LITTÉRATURE

1857 : faites entrer l’accusé Baudelaire !

« Vos Fleurs du Mal rayonnent et éblouissent comme des étoiles ». La phrase, adressée à Charles Baudelaire, est de Victor Hugo. Elle est tirée d’une lettre datée du 30 août 1857. Pourquoi cet engouement de l’écrivain exilé pour ce nouveau recueil, qu’il qualifia même par la suite de « frisson nouveau » ? Certes, la qualité des vers baudelairiens est incontestable et « le Dante d’une époque déchue » – comme le surnommera plus tard le réaliste Jules Barbey d’Aurevilly – fait une entrée fracassante dans le monde poétique, lui qui jusqu’alors ne publiait que des essais critiques. Mais la raison d’une telle ferveur ne se résume pas à ce triomphe littéraire : en effet, dix jours plus tôt, Charles Baudelaire a été accusé d’outrage à la morale publique par la sixième Chambre correctionnelle impériale de Paris. Les Fleurs du Mal, emplies de tableaux lascifs, ont choqué la société bourgeoise du Second Empire français ; Napoléon III, dont la popularité repose sur les classes bourgeoise et ouvrière, a du réagir contre cette menace littéraire. Retour sur un procès retentissant – à sa manière – du XIXe siècle.
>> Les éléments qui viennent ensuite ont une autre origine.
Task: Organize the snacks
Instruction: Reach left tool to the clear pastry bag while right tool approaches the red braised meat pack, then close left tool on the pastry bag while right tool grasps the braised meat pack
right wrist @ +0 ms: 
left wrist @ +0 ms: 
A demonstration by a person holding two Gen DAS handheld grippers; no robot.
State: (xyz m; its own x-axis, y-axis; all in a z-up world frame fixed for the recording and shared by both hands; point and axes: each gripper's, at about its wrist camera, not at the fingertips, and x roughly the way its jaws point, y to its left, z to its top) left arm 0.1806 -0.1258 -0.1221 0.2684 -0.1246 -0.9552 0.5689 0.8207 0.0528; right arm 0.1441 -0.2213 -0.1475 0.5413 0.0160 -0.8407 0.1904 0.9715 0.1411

1857. Année de progrès littéraire. Face à la mort prochaine du romantisme, usé par des années d’expression sentimentale, les écrivains français ont cherché une issue. Cette année là, parmi eux, deux hommes sont importants. Gustave Flaubert publie Madame Bovary, s’engageant dans la voie réaliste, inventant le roman moderne, érigeant les fondations du futur naturalisme de Zola. Charles Baudelaire publie Les Fleurs du Mal, faisant naître un style à la croisée des mouvements artistiques, cherchant le Beau et non la morale, luttant pour qu’un souffle de modernité s’élève. Ces deux auteurs sont accusés de troubler la morale publique et religieuse par leurs deux oeuvres : Flaubert sera acquitté, Baudelaire sera condamné. Mais les similitudes ne s’arrêtent pas là. L’avocat impérial qui attaqua les deux auteurs au nom de l’État, à quelques mois d’intervalle, est le même : Ernest Pinard, alors procureur et qui sera plus tard ministre de l’Intérieur.

 

Charles Baudelaire par Nadar, le photographe des artistes du XIXe s.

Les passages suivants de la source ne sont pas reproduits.